Imposte

Crisi d’impresa, soglia più alta dei debiti Iva per l’allerta del Fisco

La segnalazione scatta con un insoluto pari al 10% del fatturato o oltre 20mila euro

di Niccolò Abriani

A pochi giorni di distanza dalla sua entrata in vigore, il Codice della crisi è oggetto di una prima modifica che, pur non incidendo sul quadro complessivo della riforma, ha importanti riflessi sull'operatività delle imprese, da un lato, e dell'agenzia delle Entrate, dall'altro.

L'emendamento approvato ieri dalla Camera, in sede di conversione del decreto semplificazioni (Dl 17 giugno 2022, n. 73), interviene sulle soglie al cui superamento l'agenzia delle Entrate è tenuta ad effettuare una comunicazione all'imprenditore e, ove esistente, all'organo di controllo, invitandolo ad avviare il percorso di composizione negoziata, previa verifica dei relativi presupposti.

L'emendamento realizza in effetti una semplificazione introducendo soglie meno irrisorie, in particolare per le imprese di minori dimensioni, per le quali il parametro del debito Iva rilevante non è più riferito all'importo fisso di 5mila euro, inizialmente contemplato dalla norma emendata, bensì a una percentuale del fatturato stesso, individuata nel 10 per cento. In ipotesi di impresa con un fatturato di 180mila euro, la soglia sarà quindi pari a 18mila euro. La norma precisa peraltro che la segnalazione va in ogni caso inviata se il debito è superiore a 20mila euro. Per le imprese il cui fatturato superi i 200mila euro, l'emendamento ha dunque l'effetto di quadruplicare il parametro inizialmente previsto, innalzandolo da 5mila a 20mila euro.

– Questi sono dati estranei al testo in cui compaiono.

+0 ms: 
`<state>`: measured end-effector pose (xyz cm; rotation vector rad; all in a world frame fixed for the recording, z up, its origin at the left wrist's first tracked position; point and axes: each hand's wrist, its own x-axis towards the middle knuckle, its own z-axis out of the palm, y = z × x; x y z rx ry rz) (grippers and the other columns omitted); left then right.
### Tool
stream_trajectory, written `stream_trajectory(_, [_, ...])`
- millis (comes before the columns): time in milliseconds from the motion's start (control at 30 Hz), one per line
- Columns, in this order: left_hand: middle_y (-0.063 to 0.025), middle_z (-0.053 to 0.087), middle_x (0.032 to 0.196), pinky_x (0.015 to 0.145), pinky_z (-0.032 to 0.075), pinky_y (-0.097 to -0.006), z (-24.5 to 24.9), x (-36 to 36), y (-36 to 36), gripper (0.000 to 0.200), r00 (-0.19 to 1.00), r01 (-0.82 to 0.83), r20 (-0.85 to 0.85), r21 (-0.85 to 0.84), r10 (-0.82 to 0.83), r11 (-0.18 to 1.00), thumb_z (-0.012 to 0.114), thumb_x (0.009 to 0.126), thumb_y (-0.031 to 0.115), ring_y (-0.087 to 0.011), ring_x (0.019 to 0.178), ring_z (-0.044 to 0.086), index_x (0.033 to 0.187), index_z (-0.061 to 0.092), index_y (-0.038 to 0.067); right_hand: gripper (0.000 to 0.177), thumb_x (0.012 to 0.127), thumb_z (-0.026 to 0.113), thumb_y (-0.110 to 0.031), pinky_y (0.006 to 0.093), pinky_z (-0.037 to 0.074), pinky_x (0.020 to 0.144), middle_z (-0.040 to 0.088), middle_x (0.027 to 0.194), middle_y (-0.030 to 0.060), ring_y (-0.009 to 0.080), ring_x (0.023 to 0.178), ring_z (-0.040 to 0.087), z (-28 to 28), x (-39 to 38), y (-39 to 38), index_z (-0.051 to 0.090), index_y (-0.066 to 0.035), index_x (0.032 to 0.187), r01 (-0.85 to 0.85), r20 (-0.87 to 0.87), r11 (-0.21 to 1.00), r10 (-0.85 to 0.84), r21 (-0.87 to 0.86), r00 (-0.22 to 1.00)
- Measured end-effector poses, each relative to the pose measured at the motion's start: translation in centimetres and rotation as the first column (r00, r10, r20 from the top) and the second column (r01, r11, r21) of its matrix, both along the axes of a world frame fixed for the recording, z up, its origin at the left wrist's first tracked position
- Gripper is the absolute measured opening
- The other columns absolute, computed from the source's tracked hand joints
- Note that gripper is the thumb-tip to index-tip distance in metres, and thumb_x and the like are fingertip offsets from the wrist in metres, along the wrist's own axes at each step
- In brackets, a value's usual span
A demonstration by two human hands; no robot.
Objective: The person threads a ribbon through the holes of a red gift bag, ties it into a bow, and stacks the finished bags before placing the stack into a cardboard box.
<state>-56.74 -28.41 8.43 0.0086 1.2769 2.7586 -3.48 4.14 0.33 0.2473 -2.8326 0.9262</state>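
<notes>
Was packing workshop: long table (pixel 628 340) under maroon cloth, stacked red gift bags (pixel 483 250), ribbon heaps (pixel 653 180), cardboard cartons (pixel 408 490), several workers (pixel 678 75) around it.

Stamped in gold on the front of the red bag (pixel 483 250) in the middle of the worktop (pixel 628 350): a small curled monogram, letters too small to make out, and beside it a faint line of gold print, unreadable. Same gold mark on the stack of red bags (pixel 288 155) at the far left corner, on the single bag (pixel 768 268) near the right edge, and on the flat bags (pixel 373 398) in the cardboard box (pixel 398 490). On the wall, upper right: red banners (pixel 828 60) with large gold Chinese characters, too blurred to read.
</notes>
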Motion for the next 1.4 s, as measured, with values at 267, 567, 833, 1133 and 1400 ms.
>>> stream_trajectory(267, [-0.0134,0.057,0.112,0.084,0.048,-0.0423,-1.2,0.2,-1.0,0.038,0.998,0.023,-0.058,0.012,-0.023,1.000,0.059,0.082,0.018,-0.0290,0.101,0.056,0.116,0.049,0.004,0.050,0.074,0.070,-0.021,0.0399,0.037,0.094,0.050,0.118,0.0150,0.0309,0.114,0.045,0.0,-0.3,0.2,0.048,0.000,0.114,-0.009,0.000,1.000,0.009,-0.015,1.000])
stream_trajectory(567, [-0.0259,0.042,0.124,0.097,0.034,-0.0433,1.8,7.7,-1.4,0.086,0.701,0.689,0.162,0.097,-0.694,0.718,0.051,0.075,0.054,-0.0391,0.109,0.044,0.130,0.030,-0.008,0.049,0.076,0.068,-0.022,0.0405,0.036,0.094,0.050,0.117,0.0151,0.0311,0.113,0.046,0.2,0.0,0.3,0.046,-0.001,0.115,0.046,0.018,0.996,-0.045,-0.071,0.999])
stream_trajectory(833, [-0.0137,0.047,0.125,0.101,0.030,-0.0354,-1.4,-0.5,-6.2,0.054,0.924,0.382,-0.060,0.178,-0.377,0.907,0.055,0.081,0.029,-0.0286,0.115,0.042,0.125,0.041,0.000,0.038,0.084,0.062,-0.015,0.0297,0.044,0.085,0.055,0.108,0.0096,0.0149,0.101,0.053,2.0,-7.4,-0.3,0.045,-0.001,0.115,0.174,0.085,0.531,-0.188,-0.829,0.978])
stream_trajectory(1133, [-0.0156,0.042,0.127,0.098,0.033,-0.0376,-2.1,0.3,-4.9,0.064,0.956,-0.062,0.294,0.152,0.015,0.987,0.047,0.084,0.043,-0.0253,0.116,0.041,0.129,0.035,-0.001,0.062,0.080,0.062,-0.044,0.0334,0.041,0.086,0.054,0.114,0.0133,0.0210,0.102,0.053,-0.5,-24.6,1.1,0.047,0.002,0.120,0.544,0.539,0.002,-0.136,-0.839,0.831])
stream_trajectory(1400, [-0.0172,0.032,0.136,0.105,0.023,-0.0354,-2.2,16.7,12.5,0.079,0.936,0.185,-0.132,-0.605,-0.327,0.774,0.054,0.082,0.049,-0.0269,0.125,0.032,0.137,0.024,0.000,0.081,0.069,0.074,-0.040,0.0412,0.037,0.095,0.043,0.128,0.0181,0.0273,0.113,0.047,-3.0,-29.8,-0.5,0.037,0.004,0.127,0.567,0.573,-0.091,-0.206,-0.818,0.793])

Si tratta di novità positive, in primo luogo per l'effetto deflattivo della mole di comunicazioni che l'agenzia delle Entrate aveva già iniziato ad inviare a partire dal 1°luglio. In questa direzione si collocano le due ulteriori novità dell'emendamento, rappresentate dallo spostamento delle comunicazioni di riferimento dal primo al secondo trimestre del 2022 e dalla previsione che le segnalazioni in esame dovranno essere inviate contestualmente alla comunicazione di irregolarità di cui all'articolo 54-bis del Dpr 633 del 1972 e, comunque, non oltre 150 giorni dal termine di presentazione delle liquidazioni periodiche.

Le nuove soglie hanno inoltre il pregio di ribadire il generale principio di proporzionalità che caratterizza anche l'obbligo di predisposizione di assetti idonei a prevenire la crisi, opportunamente riferiti alla natura e alla dimensione dell'impresa.

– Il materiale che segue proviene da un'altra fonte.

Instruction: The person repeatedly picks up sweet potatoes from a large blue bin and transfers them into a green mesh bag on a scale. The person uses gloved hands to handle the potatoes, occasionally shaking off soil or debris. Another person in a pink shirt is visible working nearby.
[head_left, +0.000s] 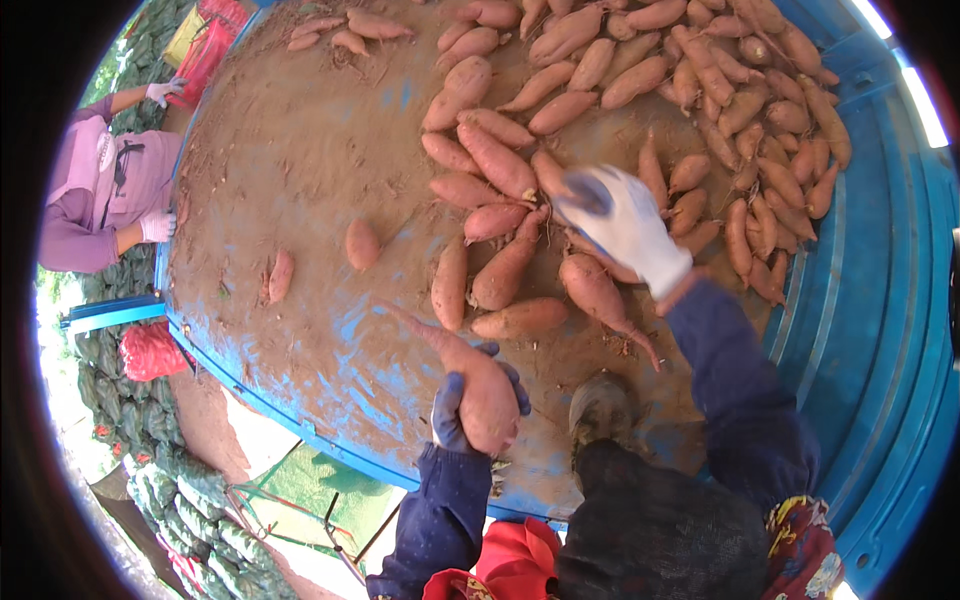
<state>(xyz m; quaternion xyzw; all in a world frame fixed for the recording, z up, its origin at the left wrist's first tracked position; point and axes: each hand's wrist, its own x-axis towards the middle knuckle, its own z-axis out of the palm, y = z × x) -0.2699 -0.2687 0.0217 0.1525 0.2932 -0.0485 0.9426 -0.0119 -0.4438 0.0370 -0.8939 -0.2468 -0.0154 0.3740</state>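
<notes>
My left hand (480, 401), in a blue-palmed work glove, is closed around a large sweet potato (484, 390) with a long tapering root that points up and left. Over the loose sweet potatoes, my right hand (615, 217), in a white and blue glove, is slightly blurred. Its fingers are at the end of another sweet potato (550, 174); whether they grip it cannot be told. Just left of that hand lies a cluster of sweet potatoes (499, 161), and below it rests one with a thin tail (596, 292). A big heap (720, 82) spreads across the upper right.
The soil-covered blue metal truck bed (285, 187) has a ribbed side wall (862, 315) at right. My shoe (600, 405) stands on it. Beyond the left edge are a co-worker (112, 180), a red basket (206, 64), a filled red mesh sack (152, 351) and a green-lined frame (322, 487).
</notes>
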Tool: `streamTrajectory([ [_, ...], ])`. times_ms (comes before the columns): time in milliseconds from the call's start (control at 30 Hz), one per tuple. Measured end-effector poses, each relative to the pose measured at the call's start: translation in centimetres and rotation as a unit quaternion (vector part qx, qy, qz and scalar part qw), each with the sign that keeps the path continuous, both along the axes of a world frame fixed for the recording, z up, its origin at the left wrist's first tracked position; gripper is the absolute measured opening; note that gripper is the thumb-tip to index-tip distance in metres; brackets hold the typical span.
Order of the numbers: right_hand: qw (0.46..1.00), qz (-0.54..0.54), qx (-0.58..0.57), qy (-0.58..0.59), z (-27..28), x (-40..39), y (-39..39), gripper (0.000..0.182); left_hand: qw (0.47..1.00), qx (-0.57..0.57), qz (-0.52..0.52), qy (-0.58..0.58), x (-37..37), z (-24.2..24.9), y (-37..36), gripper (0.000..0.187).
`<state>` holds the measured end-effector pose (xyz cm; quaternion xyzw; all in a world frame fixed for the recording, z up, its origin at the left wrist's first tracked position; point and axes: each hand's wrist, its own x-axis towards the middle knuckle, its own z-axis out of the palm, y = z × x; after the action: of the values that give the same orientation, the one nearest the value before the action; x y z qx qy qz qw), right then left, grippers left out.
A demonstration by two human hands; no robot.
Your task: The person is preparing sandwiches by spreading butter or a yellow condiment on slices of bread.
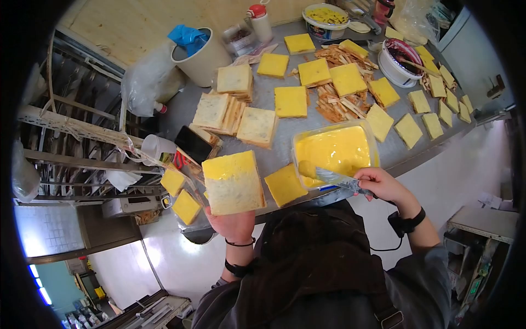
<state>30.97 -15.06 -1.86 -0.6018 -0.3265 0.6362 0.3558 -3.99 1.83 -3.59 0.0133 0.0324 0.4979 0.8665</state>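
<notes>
My left hand [233, 223] supports a thick, pale square cake slab [233, 192] from below. A strip of yellow spread covers the slab's far edge; the rest of its top is bare and whitish. My right hand [381, 185] grips a broad-bladed spreading knife [337, 178], whose tip reaches over the near side of a clear tub [373, 143]. Glossy yellow spread [334, 148] fills much of that tub. Between the slab and the tub, a yellow-topped square [286, 185] lies on the metal table.
Stacked pale slabs [257, 126] stand behind my left hand, near a phone [193, 143]. Several yellow squares [290, 102] and brown trimmings [342, 107] cover the middle. A white bucket with dark red filling [397, 71] stands at the right, a beige bin [203, 60] at the back left.
</notes>
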Motion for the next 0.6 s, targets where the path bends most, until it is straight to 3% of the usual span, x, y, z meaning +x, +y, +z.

Permangono alcune perplessità sull'effettiva funzione della norma e sulla sua applicazione nei riguardi delle imprese di maggiori dimensioni, per le quali la soglia fissa di 20mila euro può rivelarsi irrisoria rispetto ai flussi di cassa e perciò inidonea ad esprimere un effettiva situazione di crisi meritevole di segnalazione.

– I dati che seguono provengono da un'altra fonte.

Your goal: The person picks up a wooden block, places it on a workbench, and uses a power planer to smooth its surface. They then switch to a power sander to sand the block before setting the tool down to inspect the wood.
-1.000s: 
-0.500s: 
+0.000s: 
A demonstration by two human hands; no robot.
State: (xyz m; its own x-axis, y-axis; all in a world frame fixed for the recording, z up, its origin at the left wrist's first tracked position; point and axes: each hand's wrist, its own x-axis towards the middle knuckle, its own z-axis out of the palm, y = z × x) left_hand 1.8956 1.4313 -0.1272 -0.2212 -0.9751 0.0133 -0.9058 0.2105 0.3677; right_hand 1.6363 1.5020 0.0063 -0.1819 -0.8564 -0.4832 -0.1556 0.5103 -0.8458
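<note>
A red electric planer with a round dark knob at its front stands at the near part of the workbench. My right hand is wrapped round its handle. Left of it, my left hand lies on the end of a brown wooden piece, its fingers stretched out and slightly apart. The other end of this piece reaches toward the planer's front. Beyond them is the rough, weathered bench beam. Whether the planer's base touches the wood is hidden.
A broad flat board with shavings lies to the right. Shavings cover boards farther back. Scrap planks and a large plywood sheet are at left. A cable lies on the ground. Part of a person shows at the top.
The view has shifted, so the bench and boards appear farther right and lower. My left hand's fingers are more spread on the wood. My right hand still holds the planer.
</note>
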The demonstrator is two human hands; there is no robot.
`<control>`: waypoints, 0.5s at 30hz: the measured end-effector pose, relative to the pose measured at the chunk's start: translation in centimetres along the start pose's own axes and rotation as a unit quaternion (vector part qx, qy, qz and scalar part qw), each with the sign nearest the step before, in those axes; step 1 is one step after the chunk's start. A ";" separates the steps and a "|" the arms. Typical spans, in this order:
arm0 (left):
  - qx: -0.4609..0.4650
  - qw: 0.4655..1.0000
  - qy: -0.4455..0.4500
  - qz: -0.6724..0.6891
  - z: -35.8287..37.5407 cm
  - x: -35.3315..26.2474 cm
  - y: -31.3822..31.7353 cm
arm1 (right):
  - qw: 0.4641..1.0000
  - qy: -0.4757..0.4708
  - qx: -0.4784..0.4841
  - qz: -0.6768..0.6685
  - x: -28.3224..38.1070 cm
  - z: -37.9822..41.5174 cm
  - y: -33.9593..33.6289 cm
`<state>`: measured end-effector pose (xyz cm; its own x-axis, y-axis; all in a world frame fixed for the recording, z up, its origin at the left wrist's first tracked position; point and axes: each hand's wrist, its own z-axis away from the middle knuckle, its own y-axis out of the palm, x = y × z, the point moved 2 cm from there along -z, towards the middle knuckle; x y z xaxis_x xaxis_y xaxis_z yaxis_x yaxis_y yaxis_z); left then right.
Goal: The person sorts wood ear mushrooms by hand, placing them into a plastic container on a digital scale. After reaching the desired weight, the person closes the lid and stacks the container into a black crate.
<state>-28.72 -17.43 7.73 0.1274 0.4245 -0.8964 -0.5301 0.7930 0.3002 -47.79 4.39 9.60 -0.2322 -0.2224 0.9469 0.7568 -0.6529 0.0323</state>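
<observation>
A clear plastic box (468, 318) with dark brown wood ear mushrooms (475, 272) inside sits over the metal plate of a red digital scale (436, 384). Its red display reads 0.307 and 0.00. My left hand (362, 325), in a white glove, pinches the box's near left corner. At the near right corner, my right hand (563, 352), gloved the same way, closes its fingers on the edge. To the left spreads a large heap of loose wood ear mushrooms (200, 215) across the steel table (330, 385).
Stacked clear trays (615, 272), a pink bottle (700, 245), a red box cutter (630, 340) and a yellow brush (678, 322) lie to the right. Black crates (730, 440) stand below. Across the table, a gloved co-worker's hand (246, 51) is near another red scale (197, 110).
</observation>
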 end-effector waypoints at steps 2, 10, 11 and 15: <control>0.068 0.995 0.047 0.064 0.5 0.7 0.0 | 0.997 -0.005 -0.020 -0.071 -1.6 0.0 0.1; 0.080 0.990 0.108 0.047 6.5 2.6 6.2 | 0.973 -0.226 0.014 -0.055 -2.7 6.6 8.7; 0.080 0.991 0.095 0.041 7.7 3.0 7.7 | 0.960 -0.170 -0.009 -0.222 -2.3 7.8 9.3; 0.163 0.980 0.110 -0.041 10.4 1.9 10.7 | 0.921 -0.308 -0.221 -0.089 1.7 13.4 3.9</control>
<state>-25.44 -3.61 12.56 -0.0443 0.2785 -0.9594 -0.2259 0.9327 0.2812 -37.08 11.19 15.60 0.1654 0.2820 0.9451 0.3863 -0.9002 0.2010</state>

Le comunicazioni previste dalla norma emendata non implicano peraltro alcun automatismo, rimettendo agli organi di amministrazione e controllo l'apprezzamento della circostanza segnalata. Gli amministratori non hanno dunque l'obbligo di attivare il percorso di composizione negoziata, ma di verificare se l'esposizione erariale o contributiva comunicata possa rappresentare un segnale di allerta. Soltanto in caso di accertamento positivo si valuterà se procedere all'istanza di nomina dell'esperto dando inizio a una trattativa che impone rilevanti doveri di collaborazione in capo ai creditori, ma può rimanere totalmente stragiudiziale e riservata.

Si tratta dunque di una “spinta gentile” che non ha nulla a che vedere con le segnalazioni previste dalla prima versione del Codice della crisi che conducevano a procedure di allerta caratterizzate da meccanismi più burocratici e dal vago sentore prefallimentare, rafforzato dalla previsione dell'intervento finale del pubblico ministero in caso di insuccesso dei tentativi di risanamento. Uno scenario, quest'ultimo, che il nuovo Codice della crisi ha definitivamente scongiurato in coerenza alla business rescue culture che ispira la direttiva Insolvency.